An array of private client legal and non-legal professionals across the industry collectively joined to meet virtually this week to discuss how the pandemic has shaped the industry, and individual firms in our second Today’s Wills and Probate (TWP) 2020 roundtable.
Hosted by Karen Babington, Director at the Practical Vision Network who publishes the TWP publication, the event has been a regular fixture throughout the years for industry leaders and professionals across the sector. The event was sponsored by Inheritance Data, the UK’s financial asset searching platform, and Share Data, who specifically deal with the valuation and sale of US shares and handle the extensive paperwork associated with deceased’s estates for professionals.
The second virtual event was pleased to introduce experts from across the country working in the sector including Sarah Walker from Weightmans, Alison Craggs of The Burnside Partnership, Jonathan Bloch, Share Data, Gavin Holt of Co-op legal Services, Emma Baddaley and Bruce Cane from Inheritance data, Stuart Simpson of Equiniti, Jonathan Maskew, Simpson Millar, Ally Tow of Boyes Turner and Claire-Marie Cornford of Irwin Mitchell.
After welcome introductions, Karen kicked off the event by quizzing the group by posing an interesting question. She asked what the most significant thing everyone was doing differently compared to the same time last year and the consequences of those changes.
There were a few things everyone was doing different which had dramatically changed the culture of firms but the consensus of the group was adapting to working remotely/virtually, in that the majority of staff now work from home and only a fraction of their colleagues work in the office.

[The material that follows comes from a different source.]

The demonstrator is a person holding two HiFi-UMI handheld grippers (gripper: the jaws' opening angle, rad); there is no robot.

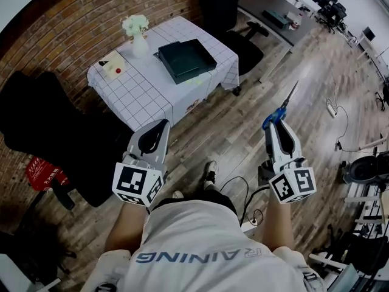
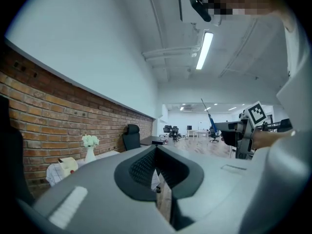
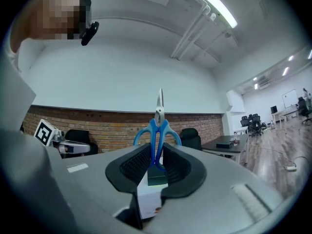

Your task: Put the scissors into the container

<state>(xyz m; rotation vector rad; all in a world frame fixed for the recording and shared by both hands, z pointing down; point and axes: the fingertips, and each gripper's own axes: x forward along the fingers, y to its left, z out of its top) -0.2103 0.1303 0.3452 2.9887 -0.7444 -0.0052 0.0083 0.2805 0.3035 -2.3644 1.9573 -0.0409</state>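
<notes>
In the head view my right gripper (image 1: pixel 274 125) is shut on blue-handled scissors (image 1: pixel 280 109), held over the wooden floor with the blades pointing up and away. The right gripper view shows the scissors (image 3: pixel 157 130) upright between the jaws of that gripper (image 3: pixel 156 155). The container, a dark rectangular tray (image 1: pixel 185 59), lies on a table with a white checked cloth (image 1: pixel 143 93), ahead and to the left of both grippers. My left gripper (image 1: pixel 162 126) hovers near the table's front edge, its jaws together with nothing between them (image 2: pixel 157 152).
A white vase of flowers (image 1: pixel 137 34) and a small pale object (image 1: pixel 113 66) stand on the table's left part. Black office chairs sit at the left (image 1: pixel 42 120) and behind the table (image 1: pixel 228 8). Cables (image 1: pixel 243 190) lie on the floor by my feet.
</notes>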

Firms have now adopted a more flexible approach with their employees. The normal 9-5 hour job had been replaced, giving staff the opportunity to do the school runs, for example, but still keeping the right level of service for their clients.

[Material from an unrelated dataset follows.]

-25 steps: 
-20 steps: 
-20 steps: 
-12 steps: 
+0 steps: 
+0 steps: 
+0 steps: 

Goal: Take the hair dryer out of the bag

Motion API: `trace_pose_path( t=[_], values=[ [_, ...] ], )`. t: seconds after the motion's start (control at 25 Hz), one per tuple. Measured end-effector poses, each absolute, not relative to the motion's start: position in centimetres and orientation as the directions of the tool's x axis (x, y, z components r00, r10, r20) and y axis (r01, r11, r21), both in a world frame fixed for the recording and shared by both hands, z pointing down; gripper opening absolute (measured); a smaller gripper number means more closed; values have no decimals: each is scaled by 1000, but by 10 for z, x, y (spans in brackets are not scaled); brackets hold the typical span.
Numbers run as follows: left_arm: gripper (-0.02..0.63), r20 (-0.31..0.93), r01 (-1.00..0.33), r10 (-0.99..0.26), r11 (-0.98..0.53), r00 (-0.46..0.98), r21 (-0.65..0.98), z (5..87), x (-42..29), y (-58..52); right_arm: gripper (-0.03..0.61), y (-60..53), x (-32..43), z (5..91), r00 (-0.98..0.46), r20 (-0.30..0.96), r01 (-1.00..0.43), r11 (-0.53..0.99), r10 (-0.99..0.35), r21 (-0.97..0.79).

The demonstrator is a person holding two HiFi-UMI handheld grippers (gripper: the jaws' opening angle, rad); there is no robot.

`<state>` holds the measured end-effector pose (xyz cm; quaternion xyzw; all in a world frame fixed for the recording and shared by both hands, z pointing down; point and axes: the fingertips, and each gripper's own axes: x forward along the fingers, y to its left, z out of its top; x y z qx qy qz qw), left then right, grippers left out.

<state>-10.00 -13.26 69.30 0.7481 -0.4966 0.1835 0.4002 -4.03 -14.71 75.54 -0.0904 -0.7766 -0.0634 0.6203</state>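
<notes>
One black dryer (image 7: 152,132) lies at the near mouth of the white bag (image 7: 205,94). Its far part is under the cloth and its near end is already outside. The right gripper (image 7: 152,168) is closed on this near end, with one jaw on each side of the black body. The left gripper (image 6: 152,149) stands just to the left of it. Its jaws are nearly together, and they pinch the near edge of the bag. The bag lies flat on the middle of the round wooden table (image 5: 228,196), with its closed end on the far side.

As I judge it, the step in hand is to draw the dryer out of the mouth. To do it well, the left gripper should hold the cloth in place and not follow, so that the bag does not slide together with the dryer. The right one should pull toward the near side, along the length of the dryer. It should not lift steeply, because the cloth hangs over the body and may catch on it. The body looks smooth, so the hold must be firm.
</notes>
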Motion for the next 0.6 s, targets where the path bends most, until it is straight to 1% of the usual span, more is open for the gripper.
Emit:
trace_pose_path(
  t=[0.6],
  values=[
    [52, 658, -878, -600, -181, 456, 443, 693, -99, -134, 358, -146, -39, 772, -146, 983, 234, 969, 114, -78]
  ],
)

Of course, there were big operational differences and firms had to adapt all their systems and there was a shift to client-based technology and customer service approach.
Lastly, another big difference was going paperless, with the shift to scanned documentation and introduction of new technology to allow for paperlite working which presented a huge challenge for more traditional firms.
However, consequences of change meant that there was loss of face-to-face human contact, with private client professionals missing social interaction with their clients. Plus, there was concern with how firms were going to win clients in the future due to the removal of seminars or meetings and ensuring their junior lawyers and trainees still receive good training and development, making sure they deliver the services correctly.
On the positive side, virtual meetings have proved to be less stressful, especially for clients who are able to stay at home. In terms of virtual mediation meetings issues are being dealt with quicker and less travel expenses for all concerned. Overall, one of the main positive outcomes of change has been increased productivity throughout.
Emma Baddaley of Inheritance Data set the scene for the roundtable discussion which was ‘Missing Millions’. She asked the group whether they knew how many millions were declared dormant by the five high street banks in 2019. The group attempted to guess but Emma revealed to everyone it was £137 million of unclaimed money (which was monies laid dormant for 15 years plus).
Emma confirmed that this figure is growing exponentially, with banks and building societies increasing by £100 million per annum and pension pots stand at £20bn, with FCA reporting it’s increasing annually.
It was felt that there was total unawareness of this figure and its growth and more encouragement was needed for their clients to think about what assets they have and record them.
There was concern that due to people moving around, changing jobs, working abroad, it is difficult to keep track of assets, especially pensions. There was also an argument whether due diligence and searches were not as good years ago and there was a belief that there would be a lot of money sitting in countless closed probate files, with millions and millions of money probably belonging to beneficiaries in these files.
Finances have now become more important than ever since the pandemic. So there needs to be protection for beneficiaries to be able to re-open dormant probate files if estate assets are discovered at a later date.